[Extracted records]

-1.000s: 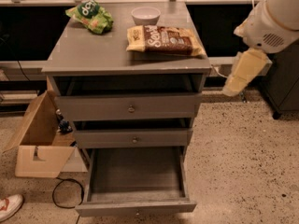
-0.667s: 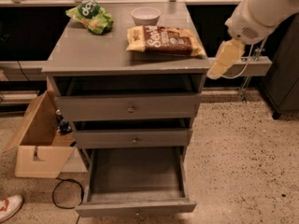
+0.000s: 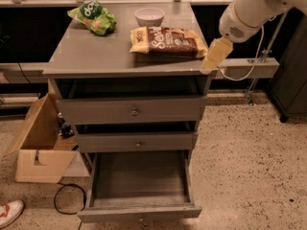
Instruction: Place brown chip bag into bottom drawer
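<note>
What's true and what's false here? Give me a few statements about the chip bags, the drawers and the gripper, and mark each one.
1. The brown chip bag lies on the cabinet top. True.
2. The bottom drawer is pushed shut. False: it is pulled out.
3. The gripper is down inside the bottom drawer. False: it is at the cabinet top's right front corner, by the brown chip bag's right end.
4. The white bowl stands behind the brown chip bag. True.
5. The green chip bag lies in the cardboard box. False: it lies at the back left of the cabinet top.
</note>
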Tool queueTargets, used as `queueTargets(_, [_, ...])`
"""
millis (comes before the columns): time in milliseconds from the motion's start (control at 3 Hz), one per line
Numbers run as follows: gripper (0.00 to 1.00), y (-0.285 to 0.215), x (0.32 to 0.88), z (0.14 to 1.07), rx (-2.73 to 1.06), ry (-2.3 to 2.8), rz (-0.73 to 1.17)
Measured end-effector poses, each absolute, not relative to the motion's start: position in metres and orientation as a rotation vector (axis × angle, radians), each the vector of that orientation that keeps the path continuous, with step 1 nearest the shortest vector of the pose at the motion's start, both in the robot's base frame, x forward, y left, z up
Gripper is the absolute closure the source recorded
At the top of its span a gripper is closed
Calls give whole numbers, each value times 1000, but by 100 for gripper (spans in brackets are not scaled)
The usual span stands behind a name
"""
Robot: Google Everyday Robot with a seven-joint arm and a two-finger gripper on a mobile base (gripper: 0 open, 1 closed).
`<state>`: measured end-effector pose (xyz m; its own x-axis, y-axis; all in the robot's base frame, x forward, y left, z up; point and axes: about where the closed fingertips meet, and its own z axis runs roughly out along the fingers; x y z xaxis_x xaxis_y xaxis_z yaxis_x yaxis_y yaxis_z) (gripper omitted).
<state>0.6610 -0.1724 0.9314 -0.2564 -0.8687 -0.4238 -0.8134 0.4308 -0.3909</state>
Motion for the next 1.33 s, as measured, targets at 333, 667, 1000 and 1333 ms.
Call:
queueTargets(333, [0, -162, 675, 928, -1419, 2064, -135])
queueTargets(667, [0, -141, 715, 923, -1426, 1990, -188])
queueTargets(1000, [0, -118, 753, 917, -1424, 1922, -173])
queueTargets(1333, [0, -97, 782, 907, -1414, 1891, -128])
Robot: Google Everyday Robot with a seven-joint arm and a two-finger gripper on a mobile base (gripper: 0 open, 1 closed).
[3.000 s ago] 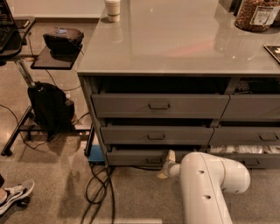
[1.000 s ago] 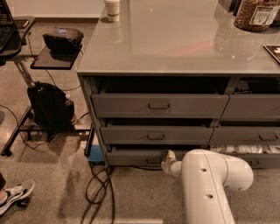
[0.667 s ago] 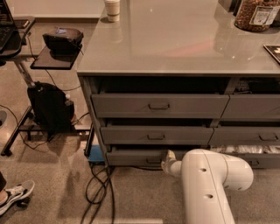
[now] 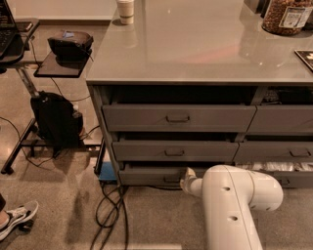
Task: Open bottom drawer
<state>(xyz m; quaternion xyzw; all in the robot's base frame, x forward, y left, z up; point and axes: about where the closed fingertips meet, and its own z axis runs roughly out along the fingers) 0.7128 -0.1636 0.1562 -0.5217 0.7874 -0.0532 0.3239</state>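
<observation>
The bottom drawer (image 4: 146,175) is the lowest, shallow dark grey front on the cabinet's left column, under two taller drawer fronts (image 4: 176,118) (image 4: 174,151). It stands out a little from the cabinet, and its small handle (image 4: 171,180) shows at centre. My gripper (image 4: 188,177) is down at this drawer front, just right of the handle. My bulky white arm (image 4: 234,205) comes in from the lower right and hides most of the gripper.
A grey countertop (image 4: 195,44) carries a cup (image 4: 125,10) and a jar (image 4: 285,17). The lower right drawer shows white packets (image 4: 279,166). Cables (image 4: 110,210) and a blue object (image 4: 105,168) lie on the floor left of the cabinet. A black backpack (image 4: 55,122) and a shoe (image 4: 14,218) are further left.
My arm and gripper have shifted slightly to the right along the bottom drawer front. The drawer looks unchanged.
</observation>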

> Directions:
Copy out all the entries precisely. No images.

> Written response:
-1.000s: 
-0.667s: 
+0.000s: 
Instruction: Place brown chip bag into bottom drawer
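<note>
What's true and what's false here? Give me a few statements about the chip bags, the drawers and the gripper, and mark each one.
1. The brown chip bag lies on the cabinet top. True.
2. The bottom drawer is pushed shut. False: it is pulled out.
3. The gripper is down inside the bottom drawer. False: it is at the cabinet top's right front corner, by the brown chip bag's right end.
4. The white bowl stands behind the brown chip bag. True.
5. The green chip bag lies in the cardboard box. False: it lies at the back left of the cabinet top.
</note>
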Tool queueTargets, used as `queueTargets(_, [_, ...])`
"""
millis (comes before the columns): time in milliseconds from the motion's start (control at 3 Hz), one per line
Numbers run as follows: gripper (0.00 to 1.00), y (-0.285 to 0.215), x (0.32 to 0.88), z (0.14 to 1.07), rx (-2.73 to 1.06), ry (-2.3 to 2.8), rz (-0.73 to 1.17)
Measured end-effector poses, each absolute, not relative to the motion's start: position in metres and orientation as a rotation vector (axis × angle, radians), each the vector of that orientation that keeps the path continuous, with step 1 nearest the shortest vector of the pose at the motion's start, both in the robot's base frame, x forward, y left, z up
Gripper is the absolute closure the source recorded
At the top of its span a gripper is closed
Calls give whole numbers, each value times 1000, but by 100 for gripper (spans in brackets are not scaled)
The usual span stands behind a name
"""
Robot: Google Everyday Robot with a seven-joint arm and a two-finger gripper on a mobile base (gripper: 0 open, 1 closed).
`<state>`: measured end-effector pose (xyz m; its own x-axis, y-axis; all in the robot's base frame, x forward, y left, z up; point and axes: about where the closed fingertips meet, and its own z axis runs roughly out along the fingers; x y z xaxis_x xaxis_y xaxis_z yaxis_x yaxis_y yaxis_z) (gripper omitted).
<state>0.6610 -0.1724 0.9314 -0.2564 -0.8687 -0.4238 -0.8134 0.4308 -0.3909</state>
Motion for the next 1.33 s, as measured, targets at 333, 667, 1000 and 1333 ms.
Call:
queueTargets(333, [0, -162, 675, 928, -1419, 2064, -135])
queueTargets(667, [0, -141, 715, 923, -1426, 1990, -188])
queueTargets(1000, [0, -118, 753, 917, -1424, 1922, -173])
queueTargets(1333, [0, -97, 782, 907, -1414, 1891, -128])
Robot: Google Everyday Robot with a seven-joint arm and a two-finger gripper on a mobile base (gripper: 0 open, 1 closed).
[3.000 s ago] 
[1.000 s ago] 
[0.667 s ago] 
[now] 
Task: Open bottom drawer
<state>(xyz m; quaternion xyzw; all in the robot's base frame, x forward, y left, z up; point and axes: about where the closed fingertips meet, and its own z axis runs roughly out along the fingers) 0.7128 -0.1636 0.1562 -0.5217 0.7874 -0.0532 0.3239</state>
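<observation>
The bottom drawer (image 4: 146,175) is the lowest, shallow dark grey front on the cabinet's left column, under two taller drawer fronts (image 4: 176,118) (image 4: 174,151). It stands out a little from the cabinet, and its small handle (image 4: 171,180) shows at centre. My gripper (image 4: 188,177) is down at this drawer front, just right of the handle. My bulky white arm (image 4: 234,205) comes in from the lower right and hides most of the gripper.
A grey countertop (image 4: 195,44) carries a cup (image 4: 125,10) and a jar (image 4: 285,17). The lower right drawer shows white packets (image 4: 279,166). Cables (image 4: 110,210) and a blue object (image 4: 105,168) lie on the floor left of the cabinet. A black backpack (image 4: 55,122) and a shoe (image 4: 14,218) are further left.
My arm and gripper have shifted slightly to the right along the bottom drawer front. The drawer looks unchanged.
</observation>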

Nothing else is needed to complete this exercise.